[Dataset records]
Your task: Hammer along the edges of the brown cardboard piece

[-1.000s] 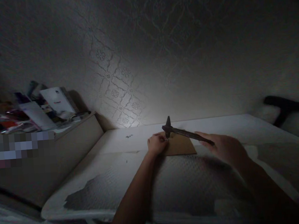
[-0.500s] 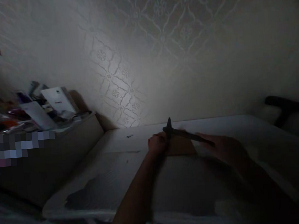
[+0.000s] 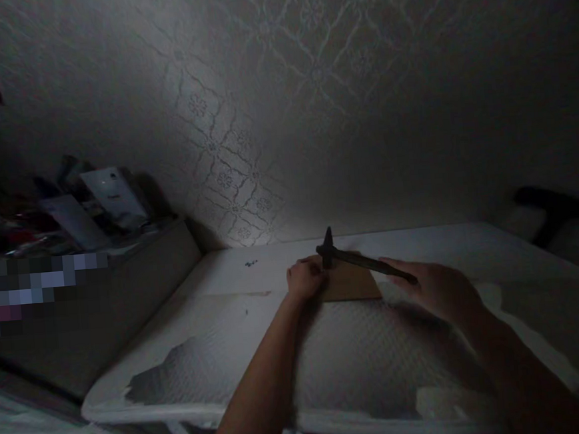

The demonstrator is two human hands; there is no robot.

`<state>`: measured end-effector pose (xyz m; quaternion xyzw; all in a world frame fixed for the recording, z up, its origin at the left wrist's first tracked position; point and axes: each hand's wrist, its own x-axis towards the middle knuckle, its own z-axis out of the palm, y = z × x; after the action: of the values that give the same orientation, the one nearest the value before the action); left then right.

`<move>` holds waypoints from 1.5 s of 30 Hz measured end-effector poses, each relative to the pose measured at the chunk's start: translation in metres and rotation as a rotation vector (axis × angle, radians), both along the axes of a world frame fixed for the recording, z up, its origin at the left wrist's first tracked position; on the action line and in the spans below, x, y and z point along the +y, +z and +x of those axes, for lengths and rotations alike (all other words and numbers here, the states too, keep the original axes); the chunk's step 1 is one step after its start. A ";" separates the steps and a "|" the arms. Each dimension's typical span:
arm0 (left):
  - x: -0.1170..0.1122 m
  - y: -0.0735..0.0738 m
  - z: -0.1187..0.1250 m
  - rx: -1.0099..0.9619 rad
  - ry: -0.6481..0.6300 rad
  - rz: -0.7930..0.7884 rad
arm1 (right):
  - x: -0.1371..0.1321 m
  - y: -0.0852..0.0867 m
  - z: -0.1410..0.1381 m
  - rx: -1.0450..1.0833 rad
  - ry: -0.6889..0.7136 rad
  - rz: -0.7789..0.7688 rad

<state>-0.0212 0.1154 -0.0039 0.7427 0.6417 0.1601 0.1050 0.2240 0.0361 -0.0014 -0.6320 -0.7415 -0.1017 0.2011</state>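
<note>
Hands: 2, i.e. left hand (image 3: 304, 279), right hand (image 3: 438, 289). Hammer (image 3: 360, 261): 1. Brown board (image 3: 351, 286): 1, 12 o'clock on white table (image 3: 218, 329) (1). Shelf (image 3: 143, 262): 1, 9 o'clock; boxes (image 3: 112, 194) several, exact no. unclear.

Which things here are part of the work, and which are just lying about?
In use: hammer in right hand; left hand at brown board; white table.
Lying about: boxes on shelf; specks behind the board; dark object far right.
</note>
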 end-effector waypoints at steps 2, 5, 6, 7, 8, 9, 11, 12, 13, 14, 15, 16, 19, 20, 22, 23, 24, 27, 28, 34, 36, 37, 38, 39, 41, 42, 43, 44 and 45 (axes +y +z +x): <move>0.000 -0.001 0.000 0.006 0.009 0.003 | 0.000 0.000 0.000 0.013 -0.007 0.003; 0.001 -0.002 0.000 0.002 0.003 0.000 | 0.000 0.000 0.000 0.009 -0.008 -0.029; 0.002 -0.002 -0.001 -0.002 0.000 -0.002 | 0.000 0.000 0.000 0.007 -0.012 -0.035; 0.002 -0.002 -0.001 -0.006 0.000 0.001 | 0.000 0.001 0.000 0.005 -0.018 -0.035; 0.002 -0.003 -0.001 -0.009 0.000 0.004 | 0.000 0.001 0.000 0.005 -0.021 -0.030; 0.002 -0.003 -0.001 -0.008 -0.002 0.006 | 0.000 0.001 -0.001 0.006 -0.022 -0.020; 0.002 -0.002 -0.001 -0.011 -0.005 0.020 | 0.000 0.001 -0.001 -0.001 -0.024 -0.009; 0.002 -0.002 -0.001 -0.010 -0.007 0.022 | -0.001 0.001 -0.001 -0.011 -0.026 -0.010; 0.002 -0.002 -0.001 -0.008 -0.009 0.020 | -0.001 0.000 -0.001 -0.019 -0.026 -0.013; 0.001 -0.002 -0.001 -0.004 -0.013 0.013 | -0.001 0.000 -0.001 -0.020 -0.027 -0.015; 0.001 -0.002 -0.001 -0.003 -0.015 0.010 | -0.001 0.000 -0.001 -0.016 -0.026 -0.014; 0.001 -0.002 -0.001 -0.002 -0.018 0.008 | -0.001 0.000 -0.001 -0.006 -0.024 -0.012; 0.000 -0.001 0.000 -0.003 -0.018 0.005 | 0.000 -0.001 0.000 0.023 -0.009 -0.025; 0.000 -0.001 0.000 -0.005 -0.012 0.007 | 0.000 -0.001 0.000 0.023 -0.012 -0.032; 0.000 0.000 -0.001 -0.017 -0.006 0.005 | 0.000 -0.001 0.001 0.016 -0.018 -0.035; 0.000 0.001 -0.001 -0.031 -0.010 -0.004 | 0.001 -0.001 0.001 0.017 -0.017 -0.028; 0.000 0.001 -0.003 -0.056 -0.019 -0.015 | 0.001 -0.001 0.000 0.022 -0.021 -0.013; 0.002 0.001 -0.008 -0.171 -0.056 -0.044 | 0.002 -0.002 -0.003 0.046 -0.008 0.038; 0.002 0.000 -0.009 -0.214 -0.073 -0.049 | 0.002 -0.002 -0.004 0.052 0.000 0.050; 0.005 -0.002 -0.015 -0.283 -0.126 -0.080 | 0.002 -0.006 -0.009 0.021 0.027 0.031; 0.006 -0.002 -0.014 -0.263 -0.125 -0.080 | 0.003 -0.007 -0.009 0.037 0.033 0.038; 0.006 -0.002 -0.014 -0.252 -0.125 -0.079 | 0.003 -0.007 -0.009 0.052 0.035 0.041; 0.006 -0.002 -0.013 -0.240 -0.124 -0.078 | 0.003 -0.008 -0.010 0.063 0.034 0.042; 0.006 -0.002 -0.013 -0.230 -0.123 -0.077 | 0.003 -0.008 -0.010 0.066 0.033 0.039; 0.005 -0.002 -0.012 -0.214 -0.119 -0.078 | 0.003 -0.008 -0.010 0.055 0.035 0.022; 0.006 -0.002 -0.012 -0.208 -0.115 -0.075 | 0.003 -0.008 -0.010 0.044 0.033 0.014; 0.006 -0.002 -0.012 -0.203 -0.112 -0.073 | 0.003 -0.008 -0.011 0.035 0.030 0.011; 0.006 -0.002 -0.012 -0.199 -0.110 -0.071 | 0.002 -0.008 -0.011 0.033 0.028 0.011; 0.006 -0.003 -0.012 -0.194 -0.110 -0.070 | 0.002 -0.007 -0.011 0.035 0.026 0.011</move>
<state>-0.0333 0.1213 -0.0065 0.7536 0.5920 0.2028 0.2010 0.2126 0.0382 -0.0088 -0.6228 -0.7455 -0.0920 0.2188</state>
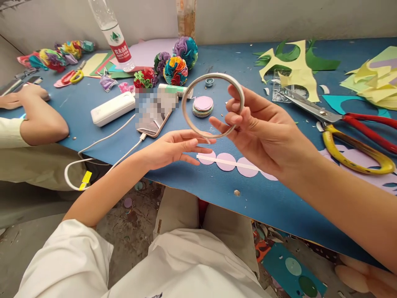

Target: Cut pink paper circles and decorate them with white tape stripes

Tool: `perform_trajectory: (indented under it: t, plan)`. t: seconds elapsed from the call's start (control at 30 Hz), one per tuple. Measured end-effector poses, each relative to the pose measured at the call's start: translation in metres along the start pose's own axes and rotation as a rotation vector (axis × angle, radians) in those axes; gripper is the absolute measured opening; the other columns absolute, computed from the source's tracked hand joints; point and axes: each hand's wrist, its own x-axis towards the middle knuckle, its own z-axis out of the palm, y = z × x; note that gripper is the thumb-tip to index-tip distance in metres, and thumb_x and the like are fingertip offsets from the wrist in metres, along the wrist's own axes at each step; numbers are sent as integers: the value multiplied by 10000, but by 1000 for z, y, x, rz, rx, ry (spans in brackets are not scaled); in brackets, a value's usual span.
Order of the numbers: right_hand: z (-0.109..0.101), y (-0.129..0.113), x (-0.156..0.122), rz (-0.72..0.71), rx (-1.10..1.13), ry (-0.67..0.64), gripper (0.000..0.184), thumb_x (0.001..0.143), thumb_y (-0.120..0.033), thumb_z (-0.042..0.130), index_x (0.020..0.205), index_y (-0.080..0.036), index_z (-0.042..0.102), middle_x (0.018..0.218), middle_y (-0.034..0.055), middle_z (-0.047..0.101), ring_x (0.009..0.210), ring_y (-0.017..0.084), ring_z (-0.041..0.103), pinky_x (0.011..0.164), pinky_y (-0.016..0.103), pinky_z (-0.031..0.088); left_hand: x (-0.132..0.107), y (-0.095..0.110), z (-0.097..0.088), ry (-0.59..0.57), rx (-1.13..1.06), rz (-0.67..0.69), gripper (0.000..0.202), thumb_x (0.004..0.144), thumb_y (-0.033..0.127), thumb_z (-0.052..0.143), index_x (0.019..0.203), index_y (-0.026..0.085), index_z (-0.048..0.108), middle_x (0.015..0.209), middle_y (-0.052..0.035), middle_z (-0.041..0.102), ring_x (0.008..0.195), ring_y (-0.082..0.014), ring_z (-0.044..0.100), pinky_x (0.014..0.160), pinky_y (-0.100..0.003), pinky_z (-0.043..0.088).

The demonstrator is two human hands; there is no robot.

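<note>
1. The right hand [260,132] grips a tape ring [186,97] between thumb and fingers, holding it upright above the desk [217,190].
2. The left hand [172,149] is loose, its fingers stretched to the ring's lower edge and gripping nothing.
3. Just beneath lies a row of lilac circles [226,161] with a white strip across them.
4. Scissors [341,120] lie to the right; a phone [153,120] and paper balls [176,70] sit behind.
5. Far left, another person's hand [29,93] rests on the desk.

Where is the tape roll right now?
The tape roll is mid-frame in the head view, pinched in the right hand above the row of pink paper circles, with the open left hand just below-left.
</note>
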Motion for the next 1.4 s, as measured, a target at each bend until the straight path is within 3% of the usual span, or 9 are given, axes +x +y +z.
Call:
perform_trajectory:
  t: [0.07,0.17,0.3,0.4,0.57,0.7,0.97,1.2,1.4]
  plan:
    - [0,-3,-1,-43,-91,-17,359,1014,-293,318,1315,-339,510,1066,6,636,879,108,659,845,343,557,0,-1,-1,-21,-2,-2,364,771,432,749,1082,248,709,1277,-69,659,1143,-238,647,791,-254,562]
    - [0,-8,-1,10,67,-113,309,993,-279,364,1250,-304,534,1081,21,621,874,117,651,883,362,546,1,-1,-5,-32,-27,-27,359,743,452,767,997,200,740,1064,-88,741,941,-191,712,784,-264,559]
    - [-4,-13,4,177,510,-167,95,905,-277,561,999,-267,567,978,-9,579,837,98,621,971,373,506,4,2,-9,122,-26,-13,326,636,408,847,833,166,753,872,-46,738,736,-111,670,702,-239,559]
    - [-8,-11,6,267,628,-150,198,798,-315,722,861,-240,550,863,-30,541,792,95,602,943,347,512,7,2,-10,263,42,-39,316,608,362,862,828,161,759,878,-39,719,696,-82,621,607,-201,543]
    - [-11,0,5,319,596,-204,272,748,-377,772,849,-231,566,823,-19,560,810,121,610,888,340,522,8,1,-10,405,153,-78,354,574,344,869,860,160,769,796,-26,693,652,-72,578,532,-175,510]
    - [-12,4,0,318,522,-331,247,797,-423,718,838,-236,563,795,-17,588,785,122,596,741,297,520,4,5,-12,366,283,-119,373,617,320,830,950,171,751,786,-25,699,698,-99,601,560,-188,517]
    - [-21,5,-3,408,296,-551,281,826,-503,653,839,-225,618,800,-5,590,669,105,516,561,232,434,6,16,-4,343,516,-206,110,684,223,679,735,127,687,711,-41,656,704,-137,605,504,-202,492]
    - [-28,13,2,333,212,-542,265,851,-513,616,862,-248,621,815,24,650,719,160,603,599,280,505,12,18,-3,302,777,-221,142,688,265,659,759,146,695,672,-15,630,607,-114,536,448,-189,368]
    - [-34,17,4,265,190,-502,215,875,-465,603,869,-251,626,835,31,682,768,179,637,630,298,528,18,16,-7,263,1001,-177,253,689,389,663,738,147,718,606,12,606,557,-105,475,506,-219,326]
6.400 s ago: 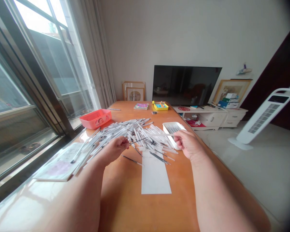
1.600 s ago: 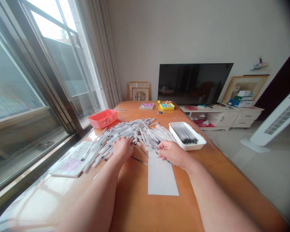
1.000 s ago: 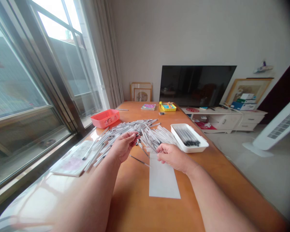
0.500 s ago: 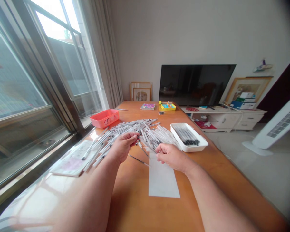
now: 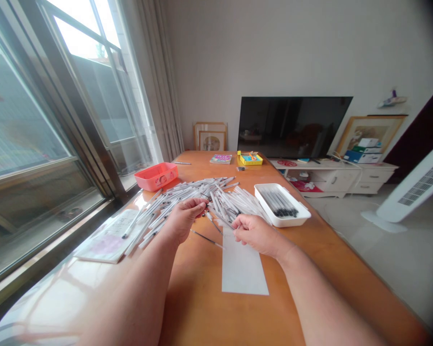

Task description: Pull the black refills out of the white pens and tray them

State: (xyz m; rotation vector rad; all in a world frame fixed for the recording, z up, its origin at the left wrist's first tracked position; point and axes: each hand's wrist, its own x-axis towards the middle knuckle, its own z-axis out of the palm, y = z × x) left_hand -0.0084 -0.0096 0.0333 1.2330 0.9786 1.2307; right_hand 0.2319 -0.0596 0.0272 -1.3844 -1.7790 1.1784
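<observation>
A large heap of white pens (image 5: 198,197) lies across the middle of the orange wooden table (image 5: 198,307). My left hand (image 5: 183,220) is raised just above the heap's near edge, fingers pinched on a pen. My right hand (image 5: 257,233) hovers close to it, fingers curled on a thin piece near the pen's other end; what it grips is too small to make out. A thin black refill (image 5: 206,239) lies loose on the table between my hands. A white tray (image 5: 282,205) holding dark refills stands to the right of the heap.
A white paper sheet (image 5: 242,264) lies in front of me. A red basket (image 5: 156,176) stands at the left by the window, with a booklet (image 5: 106,238) nearer. A book (image 5: 220,158) and a yellow box (image 5: 250,158) sit at the far end. A television (image 5: 292,126) and a fan (image 5: 411,187) stand beyond.
Both hands went down to the heap, then the left rose with a pen and the right closed in beside it. In the last half second they have hardly moved.
</observation>
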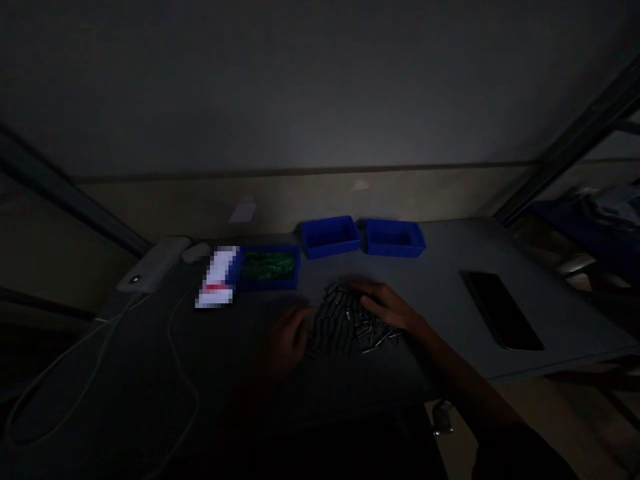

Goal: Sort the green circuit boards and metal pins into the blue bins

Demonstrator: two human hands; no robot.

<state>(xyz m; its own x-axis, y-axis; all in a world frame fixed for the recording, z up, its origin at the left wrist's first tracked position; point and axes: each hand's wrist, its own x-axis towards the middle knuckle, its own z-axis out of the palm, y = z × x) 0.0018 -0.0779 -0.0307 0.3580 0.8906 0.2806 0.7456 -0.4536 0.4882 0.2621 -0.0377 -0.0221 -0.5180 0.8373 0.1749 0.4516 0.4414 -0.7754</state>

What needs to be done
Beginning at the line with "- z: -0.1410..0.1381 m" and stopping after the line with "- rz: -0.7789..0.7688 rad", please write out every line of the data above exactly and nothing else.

Exercise solution
  - z: -0.1410..0.1381 m
  - rx: -1.0450..1.0833 rad
  - ry: -0.6889..0.7136 rad
  - rz: -0.7789..0.7688 rad

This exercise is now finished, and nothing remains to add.